The Cape independence movement has been met with criticism involving racism. Some critics allege that the movement is an attempt to create a White ethno-state and seeking to reimplement the former apartheid system. Polling conducted by Victory Research on behalf of the Cape Independence Advocacy Group (CIAG) in Q3 2023 found that 62% of white people, 78% of coloured people, and 31% of black people supported Cape independence.

In April 2022, the CIAG was accused of racism for a pictograph which depicted the rest of South Africa as black and the Western Cape as shades of brown, black, and white.
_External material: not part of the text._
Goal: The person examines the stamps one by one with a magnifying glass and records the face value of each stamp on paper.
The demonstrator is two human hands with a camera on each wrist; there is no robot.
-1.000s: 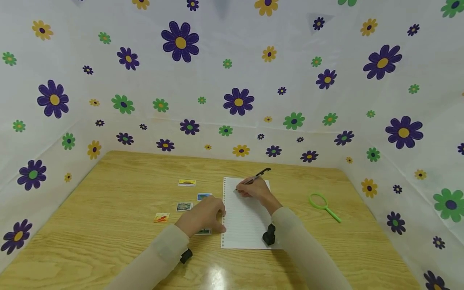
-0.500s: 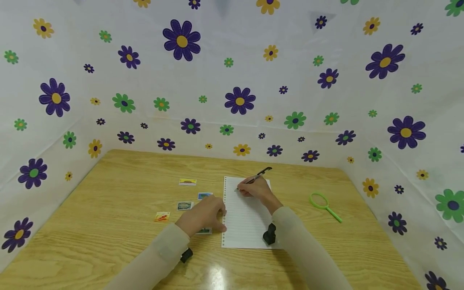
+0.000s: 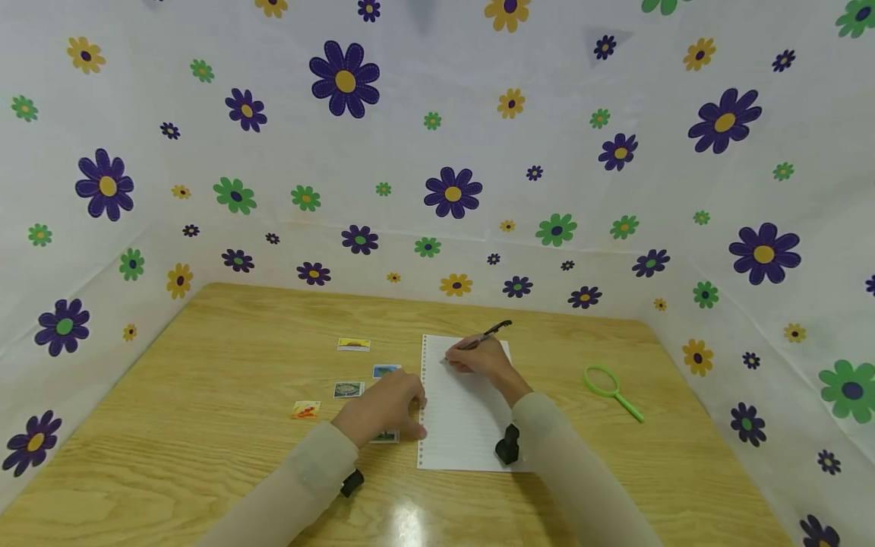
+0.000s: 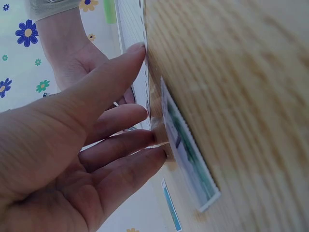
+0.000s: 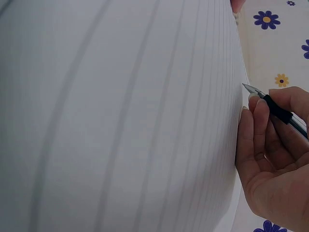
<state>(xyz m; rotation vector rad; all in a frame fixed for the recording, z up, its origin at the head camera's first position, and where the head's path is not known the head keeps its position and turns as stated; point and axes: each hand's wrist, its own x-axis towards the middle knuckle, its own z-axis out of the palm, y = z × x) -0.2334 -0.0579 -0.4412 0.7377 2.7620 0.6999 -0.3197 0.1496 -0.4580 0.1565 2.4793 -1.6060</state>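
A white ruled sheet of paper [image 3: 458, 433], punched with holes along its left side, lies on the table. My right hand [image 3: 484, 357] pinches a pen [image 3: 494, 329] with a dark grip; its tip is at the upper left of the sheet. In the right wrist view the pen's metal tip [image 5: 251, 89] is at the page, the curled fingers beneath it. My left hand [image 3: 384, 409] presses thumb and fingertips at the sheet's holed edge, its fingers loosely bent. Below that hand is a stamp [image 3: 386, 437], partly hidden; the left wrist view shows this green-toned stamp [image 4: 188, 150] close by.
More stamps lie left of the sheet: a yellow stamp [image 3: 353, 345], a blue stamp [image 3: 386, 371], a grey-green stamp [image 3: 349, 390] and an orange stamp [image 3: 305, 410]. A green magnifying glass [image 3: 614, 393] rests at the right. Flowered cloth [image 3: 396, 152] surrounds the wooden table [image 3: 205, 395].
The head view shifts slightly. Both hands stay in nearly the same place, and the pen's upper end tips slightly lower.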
This was displayed alongside two other images with the imagery of the USSR and ANC over South Africa, with only the Western Cape showing the Ukrainian and Democratic Alliance colours under the heading "We're Just Different".

It has been argued that the Western Cape has a greater racism problem than the rest of the country. Between 2022 and 2023 the South African Human Rights commission, received more racism complaints in that province than any other one. Furthermore, the DA, the governing party of the Western Cape, is routinely criticised as being racist.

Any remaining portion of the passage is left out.